Por: Laura França*
Por unanimidade, o recado foi dado na Audiência Pública do “Projeto do Emissário Terrestre e Submarino do Complexo Petroquímico do Rio de Janeiro”: - Fora, duto do COMPERJ!
A sociedade civil, em pleno exercício de cidadania, cumpriu seu papel e registrou na história do município de Maricá: - 24 de janeiro de 2012 – o dia do Não! Dia em que seus cidadãos se reuniram e viraram a mesa na Audiência Pública, aquele já conhecido e desconsiderado rito de passagem, passe-livre para os megaempreendimentos poluidores, usurpadores de referências ambientais e culturais.
Em total cumplicidade, o poder público, aliado ao poder econômico, representado pelo INEA/CECA – órgão ambiental licenciador, assumiu o papel de mestre de cerimônia e apresentou seus atores, todos a serviço da liberação da absurda licença. A mesa da “festa” foi montada com pompa de corte, decorada com arranjos de flores mortas, impróprias! Os componentes, integrantes das equipes de consultores, da Petrobras e do INEA, identificados com pulseiras azuis, impróprias! Suas atitudes e discursos os identificavam, impróprios!

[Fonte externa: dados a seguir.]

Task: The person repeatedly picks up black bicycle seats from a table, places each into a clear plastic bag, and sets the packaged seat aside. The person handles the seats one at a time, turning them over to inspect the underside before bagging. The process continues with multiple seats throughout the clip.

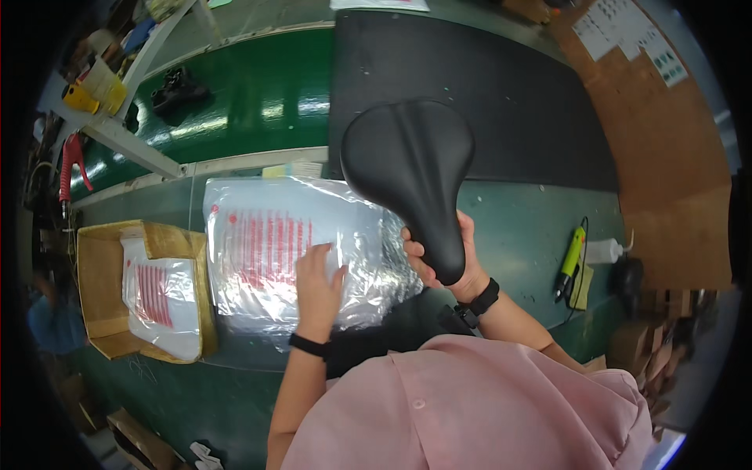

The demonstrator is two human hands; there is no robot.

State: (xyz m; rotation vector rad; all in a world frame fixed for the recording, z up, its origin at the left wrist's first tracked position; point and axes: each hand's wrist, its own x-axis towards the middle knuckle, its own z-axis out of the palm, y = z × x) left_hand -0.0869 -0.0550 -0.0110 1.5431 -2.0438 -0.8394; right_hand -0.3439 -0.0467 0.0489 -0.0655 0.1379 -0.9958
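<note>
A black bicycle saddle (411, 157) is held up by my right hand (468, 262), its wide end pointing away from me. The fingers wrap round the narrow nose from beneath, so part of the grip is hidden. On the table to the left lies a stack of clear plastic bags (266, 243) with red print. My left hand (319, 286) rests over the right part of these bags, fingers stretched and apart, nothing visible in them. Whether its fingertips press on the plastic I cannot tell.
At the left a cardboard box (90, 274) holds more printed bags. A black mat (501, 94) covers the far right of the table. On the right lie a lime-green electric screwdriver (573, 254) and a white bottle (603, 251). A red air gun (72, 164) hangs at left.
</note>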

Em alta performance, experiente na função, o Presidente da CECA se apresentou ao público, destacando seu papel oficial, com a missão de receber as observações da plateia, “porque uma audiência pública não cancela o licenciamento, mas agrega recomendações ao processo”. Destacou, ainda, que seriam aceitas perguntas por escrito e que o uso da palavra estaria garantido aos (14) participantes já inscritos, via internet, de acordo com normas do CONEMA (Conselho Estadual do Meio Ambiente).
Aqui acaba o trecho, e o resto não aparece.